What is being asked:
Your job is to return every line in the data holding the string "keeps".

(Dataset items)
BEGIN
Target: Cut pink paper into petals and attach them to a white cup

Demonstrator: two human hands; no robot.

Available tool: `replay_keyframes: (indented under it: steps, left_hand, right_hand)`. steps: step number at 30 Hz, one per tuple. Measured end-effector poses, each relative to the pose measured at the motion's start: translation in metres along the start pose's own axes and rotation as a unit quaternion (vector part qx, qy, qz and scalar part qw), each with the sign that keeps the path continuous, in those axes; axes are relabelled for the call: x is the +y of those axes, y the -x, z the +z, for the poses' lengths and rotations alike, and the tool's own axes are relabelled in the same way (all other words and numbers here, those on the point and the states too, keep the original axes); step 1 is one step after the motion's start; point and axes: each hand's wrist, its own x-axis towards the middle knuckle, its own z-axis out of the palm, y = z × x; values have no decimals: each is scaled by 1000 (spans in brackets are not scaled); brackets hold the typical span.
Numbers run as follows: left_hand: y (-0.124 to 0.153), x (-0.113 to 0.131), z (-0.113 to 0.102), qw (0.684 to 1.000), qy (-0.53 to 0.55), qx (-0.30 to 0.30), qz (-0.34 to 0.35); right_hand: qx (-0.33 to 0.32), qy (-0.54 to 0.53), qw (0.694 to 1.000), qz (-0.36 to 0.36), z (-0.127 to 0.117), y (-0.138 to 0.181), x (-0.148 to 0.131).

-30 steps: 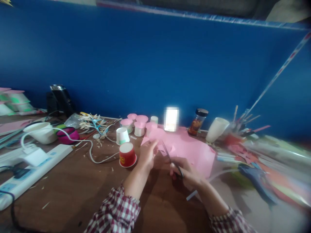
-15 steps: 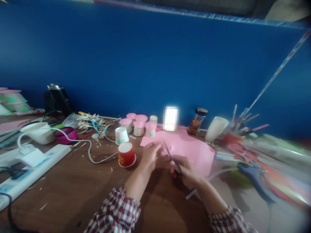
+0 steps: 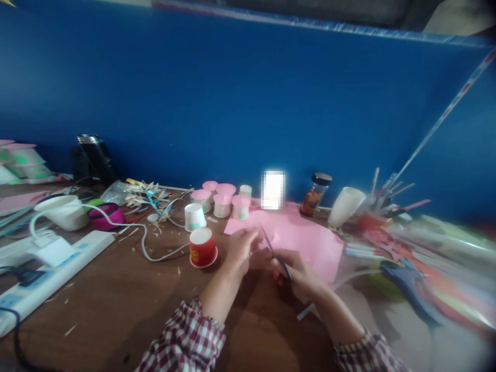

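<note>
My right hand (image 3: pixel 292 271) grips a pair of dark-handled scissors (image 3: pixel 270 244), their blades pointing up and away from me. To its left, my left hand (image 3: pixel 242 247) is closed in a pinch on a piece of pink paper (image 3: pixel 259 230), which blends with the larger pink sheet (image 3: pixel 310 232) behind. The exact outline of the held piece is hard to make out. Beside my left forearm an upside-down red paper cup (image 3: pixel 202 249) stands on the brown table, with a white paper cup (image 3: pixel 194 217) just behind it.
Several small cups topped with pink discs (image 3: pixel 223 199) stand behind. A glowing blurred screen (image 3: pixel 273 190), a dark-lidded jar (image 3: pixel 315 194) and a white cup (image 3: pixel 344 206) line the blue partition. A power strip (image 3: pixel 73 266) lies left; a blue glue gun (image 3: pixel 406 289) lies right.
Hardly anything differs. Both hands keep their places, with the scissors and paper held as before; the whole view has shifted very slightly.
</note>
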Motion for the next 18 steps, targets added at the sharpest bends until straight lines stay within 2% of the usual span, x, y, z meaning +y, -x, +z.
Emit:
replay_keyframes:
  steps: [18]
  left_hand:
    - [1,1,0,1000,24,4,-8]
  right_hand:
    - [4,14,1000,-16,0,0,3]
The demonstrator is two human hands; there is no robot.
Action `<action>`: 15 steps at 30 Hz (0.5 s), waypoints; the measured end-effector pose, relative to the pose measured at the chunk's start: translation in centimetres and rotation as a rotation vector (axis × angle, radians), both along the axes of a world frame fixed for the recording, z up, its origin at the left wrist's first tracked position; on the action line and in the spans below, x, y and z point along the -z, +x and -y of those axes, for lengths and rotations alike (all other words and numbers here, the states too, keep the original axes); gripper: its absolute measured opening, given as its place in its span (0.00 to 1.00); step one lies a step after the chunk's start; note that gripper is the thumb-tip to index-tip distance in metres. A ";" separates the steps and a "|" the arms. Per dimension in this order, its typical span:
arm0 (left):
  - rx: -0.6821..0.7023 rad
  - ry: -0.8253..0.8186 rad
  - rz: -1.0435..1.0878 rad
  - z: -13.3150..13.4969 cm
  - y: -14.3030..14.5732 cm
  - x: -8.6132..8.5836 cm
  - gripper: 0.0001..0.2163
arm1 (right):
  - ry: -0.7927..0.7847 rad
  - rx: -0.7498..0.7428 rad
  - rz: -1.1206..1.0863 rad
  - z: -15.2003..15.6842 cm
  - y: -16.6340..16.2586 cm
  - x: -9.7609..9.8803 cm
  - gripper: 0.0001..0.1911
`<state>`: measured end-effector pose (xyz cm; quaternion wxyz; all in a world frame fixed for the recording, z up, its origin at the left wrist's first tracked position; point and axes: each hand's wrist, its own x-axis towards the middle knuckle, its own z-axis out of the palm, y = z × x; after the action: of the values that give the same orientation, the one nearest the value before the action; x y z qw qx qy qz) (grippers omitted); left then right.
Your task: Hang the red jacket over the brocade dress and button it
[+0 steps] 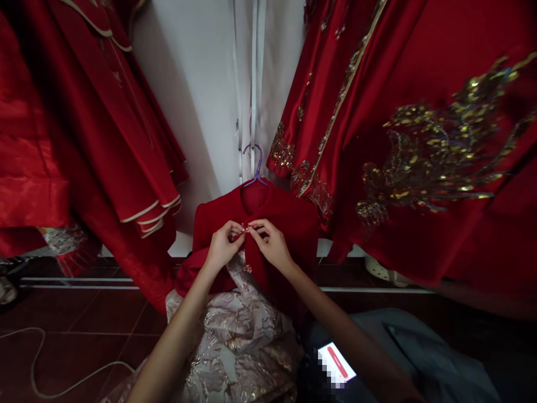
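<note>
Pinching a small beaded fastening at the chest of a red jacket, the left hand and right hand meet fingertip to fingertip, each closed on the jacket's front edge, apparently to bring the two sides together. The jacket hangs on a purple hanger against a white wall, so both hands stay free. A pale brocade skirt spreads below. Whether the fastening is joined is hidden by fingers. Red embroidered gowns crowd both sides, cut off by the frame.

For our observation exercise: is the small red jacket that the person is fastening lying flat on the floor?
No: the red jacket hangs on a purple hanger against the white wall, while the left hand and right hand pinch its front clasp.
</note>
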<state>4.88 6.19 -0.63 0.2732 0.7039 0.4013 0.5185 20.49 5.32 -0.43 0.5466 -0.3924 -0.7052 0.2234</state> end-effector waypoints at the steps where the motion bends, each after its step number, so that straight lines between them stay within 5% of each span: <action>1: 0.006 0.004 -0.028 0.0 -0.1 -0.3 0.06 | 0.011 0.009 0.006 0.0 0.0 0.0 0.10; 15: 0.040 0.041 -0.392 0.3 -0.5 -3.0 0.06 | -0.032 -0.072 -0.012 -0.7 0.9 0.2 0.11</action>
<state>4.40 5.89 2.34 0.1857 0.8047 0.4220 0.3741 21.41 6.06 -0.60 0.5361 -0.3743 -0.7117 0.2567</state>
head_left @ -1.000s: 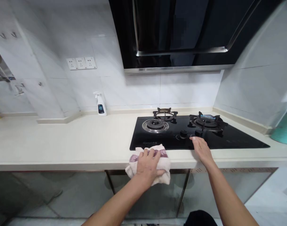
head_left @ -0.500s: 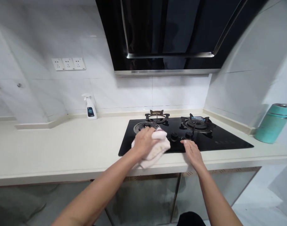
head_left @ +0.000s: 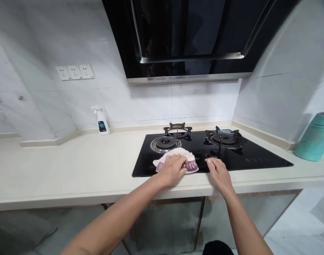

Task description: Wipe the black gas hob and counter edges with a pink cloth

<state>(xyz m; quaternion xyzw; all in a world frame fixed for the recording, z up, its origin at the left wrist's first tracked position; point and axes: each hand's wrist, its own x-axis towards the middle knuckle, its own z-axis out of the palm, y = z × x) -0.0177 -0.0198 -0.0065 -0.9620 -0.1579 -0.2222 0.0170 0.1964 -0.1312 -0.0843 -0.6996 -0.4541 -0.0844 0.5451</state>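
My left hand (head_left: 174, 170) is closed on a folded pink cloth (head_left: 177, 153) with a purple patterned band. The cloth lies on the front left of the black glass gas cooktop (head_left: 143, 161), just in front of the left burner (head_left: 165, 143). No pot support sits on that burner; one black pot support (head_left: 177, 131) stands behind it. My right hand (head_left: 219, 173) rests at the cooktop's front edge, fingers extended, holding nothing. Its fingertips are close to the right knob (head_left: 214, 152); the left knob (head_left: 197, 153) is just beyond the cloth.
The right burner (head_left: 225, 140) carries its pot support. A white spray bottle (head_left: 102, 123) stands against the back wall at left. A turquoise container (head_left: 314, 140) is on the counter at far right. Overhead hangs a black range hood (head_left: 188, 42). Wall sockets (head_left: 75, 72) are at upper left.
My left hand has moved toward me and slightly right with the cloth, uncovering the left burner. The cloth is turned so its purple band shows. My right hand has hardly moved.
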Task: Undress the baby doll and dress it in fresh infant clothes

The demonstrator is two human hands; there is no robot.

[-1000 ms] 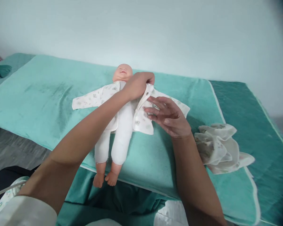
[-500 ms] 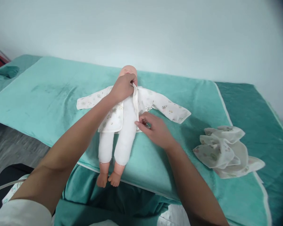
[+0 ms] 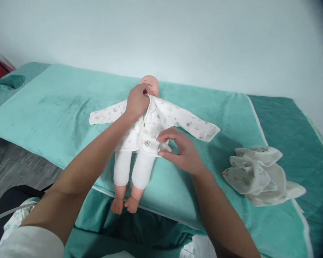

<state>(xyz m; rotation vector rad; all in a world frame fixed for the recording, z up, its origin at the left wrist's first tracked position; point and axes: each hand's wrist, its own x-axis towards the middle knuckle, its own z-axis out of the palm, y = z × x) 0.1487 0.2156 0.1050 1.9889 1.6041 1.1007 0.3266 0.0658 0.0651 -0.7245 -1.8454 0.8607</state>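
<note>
Printed jacket (image 3: 153, 123) now closed over doll (image 3: 136, 168), both hands (image 3: 181, 150) gripping.

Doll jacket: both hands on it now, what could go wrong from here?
1. The left hand pinches the printed jacket at the collar, right under the doll chin; a pull might drag the collar over the face.
2. The right hand grips only the hem corner, so the front panels may close crooked.
3. The doll's feet overhang the teal mat edge; tugging toward the person could slide it off.
</note>
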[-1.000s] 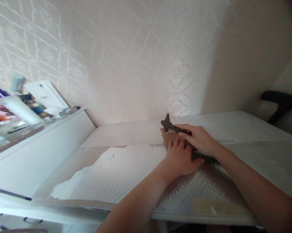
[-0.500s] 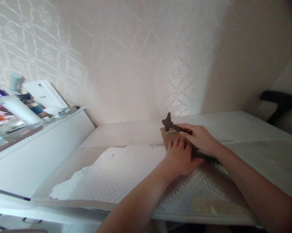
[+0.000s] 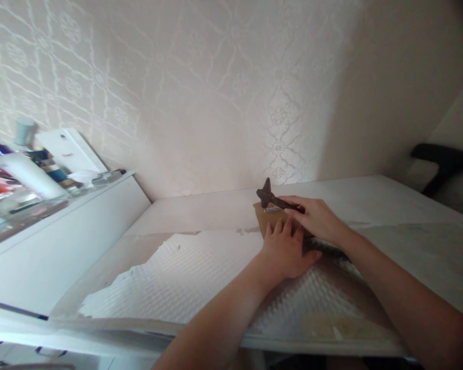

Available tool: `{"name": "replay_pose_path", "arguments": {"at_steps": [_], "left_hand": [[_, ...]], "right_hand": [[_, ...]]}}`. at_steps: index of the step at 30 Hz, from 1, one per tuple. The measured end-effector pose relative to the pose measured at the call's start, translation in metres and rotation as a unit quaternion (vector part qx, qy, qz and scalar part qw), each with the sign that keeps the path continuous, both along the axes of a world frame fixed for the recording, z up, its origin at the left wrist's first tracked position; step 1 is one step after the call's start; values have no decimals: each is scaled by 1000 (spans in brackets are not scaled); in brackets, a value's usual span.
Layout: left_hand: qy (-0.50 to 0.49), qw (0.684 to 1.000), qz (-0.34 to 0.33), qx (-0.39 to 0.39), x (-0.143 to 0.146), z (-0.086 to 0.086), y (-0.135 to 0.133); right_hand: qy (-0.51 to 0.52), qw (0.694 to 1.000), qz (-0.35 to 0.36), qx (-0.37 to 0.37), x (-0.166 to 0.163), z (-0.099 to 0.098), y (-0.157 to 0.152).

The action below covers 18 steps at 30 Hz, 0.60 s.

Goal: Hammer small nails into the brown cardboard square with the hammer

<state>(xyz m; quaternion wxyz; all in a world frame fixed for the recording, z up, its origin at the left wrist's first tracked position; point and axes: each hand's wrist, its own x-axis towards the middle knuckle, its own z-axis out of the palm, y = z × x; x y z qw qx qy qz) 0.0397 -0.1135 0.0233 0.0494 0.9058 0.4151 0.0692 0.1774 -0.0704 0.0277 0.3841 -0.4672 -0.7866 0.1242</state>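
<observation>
My right hand [image 3: 319, 218] grips the handle of a dark brown hammer [image 3: 266, 195], whose head points away to the left over the far edge of a brown cardboard piece [image 3: 272, 222]. A small pale strip [image 3: 273, 209] shows on the cardboard beneath the handle; what it is I cannot make out. My left hand [image 3: 287, 249] lies flat on the cardboard's near part, fingers spread and thumb out to the right. Part of the cardboard is hidden under both hands.
A torn white textured sheet [image 3: 200, 275] covers much of the worn white table [image 3: 185, 210]. Leftward stands a white cabinet [image 3: 77, 241] topped with a white box [image 3: 71, 149] and several tubes and bottles. A patterned wall [image 3: 216, 103] rises behind. A black armrest-like part [image 3: 443, 156] shows at right.
</observation>
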Motion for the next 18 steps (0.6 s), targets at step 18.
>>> {"name": "replay_pose_path", "arguments": {"at_steps": [18], "left_hand": [[3,1000,-1,14,-1,-1,-1]], "right_hand": [[1,1000,-14,1,4,1,0]]}}
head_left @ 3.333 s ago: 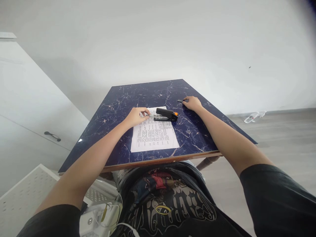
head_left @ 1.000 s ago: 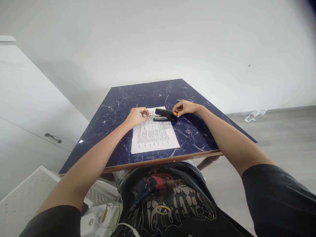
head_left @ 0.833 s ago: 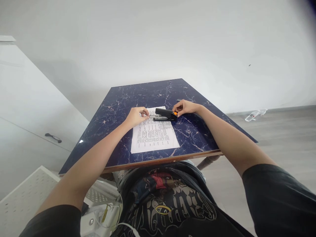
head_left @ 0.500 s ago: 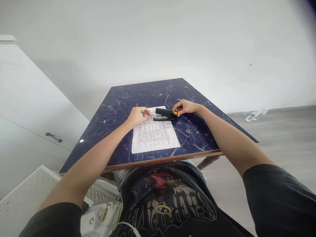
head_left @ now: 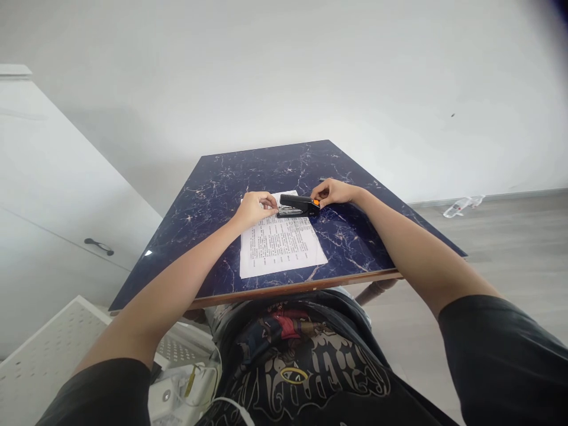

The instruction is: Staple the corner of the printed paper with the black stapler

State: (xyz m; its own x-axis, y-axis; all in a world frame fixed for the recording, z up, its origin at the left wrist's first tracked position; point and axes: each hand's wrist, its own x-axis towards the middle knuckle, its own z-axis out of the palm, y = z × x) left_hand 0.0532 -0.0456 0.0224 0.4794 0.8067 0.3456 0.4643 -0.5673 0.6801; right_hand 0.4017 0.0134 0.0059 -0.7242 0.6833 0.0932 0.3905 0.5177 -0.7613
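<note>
A black stapler (head_left: pixel 295 206) with an orange part at its rear end lies across the sheets of printed paper (head_left: pixel 281 248) on the dark blue table. Its upper arm is tilted up, and a shiny metal tray shows beneath it. At the front end, my left hand (head_left: pixel 256 207) pinches the tip of the metal tray, though the fingertips partly hide that spot. The thumb and fingers of my right hand (head_left: pixel 331 192) are closed on the rear end, beside the orange part.
The marbled table (head_left: pixel 248 168) stands against the white wall. A white cabinet (head_left: pixel 66 177) with a dark handle is at left, and a white perforated rack (head_left: pixel 53 349) with cables and a white device sits below. A clear plastic bottle (head_left: pixel 461 206) lies on the floor at right.
My left hand has moved slightly right, pushing the protruding metal piece further into the stapler. My right hand has stayed at the rear end. The view has shifted a little.
</note>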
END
Exercise response:
Available tool: `replay_keyframes: (indented under it: steps, left_hand, right_hand)`. steps: step number at 30 Hz, one per tuple. Measured end-effector poses, each relative to the pose measured at the motion's start: translation in metres along the start pose's own axes and rotation as a unit quaternion (vector part qx, qy, qz and scalar part qw), each with the sign that keeps the path continuous, in those axes; axes are relabelled for the call: x is the +y of those axes, y the -x, z the +z, for the poses' lengths and rotations alike, and the tool's own axes are relabelled in the same way (all other words and numbers here, those on the point and the states too, keep the original axes); step 1 is one step after the motion's start; point and axes: each hand's wrist, its own x-axis towards the middle knuckle, its own z-axis out of the palm, y = z × x; values have no decimals: each is scaled by 1000 (spans in brackets are not scaled); brackets hold the typical span.
Available tool: `{"name": "replay_pose_path", "arguments": {"at_steps": [_], "left_hand": [[_, ...]], "right_hand": [[_, ...]]}}`. at_steps: index of the step at 30 Hz, from 1, one per tuple. The measured end-effector pose relative to the pose measured at the call's start, translation in metres and rotation as a unit quaternion (vector part qx, qy, qz and scalar part qw), each with the sign that keeps the path continuous, both along the axes of a world frame fixed for the recording, z up, its origin at the left wrist's first tracked position; step 1 is one step after the call's start; values have no decimals: each is scaled by 1000 (spans in brackets are not scaled); in brackets, a value's usual span.

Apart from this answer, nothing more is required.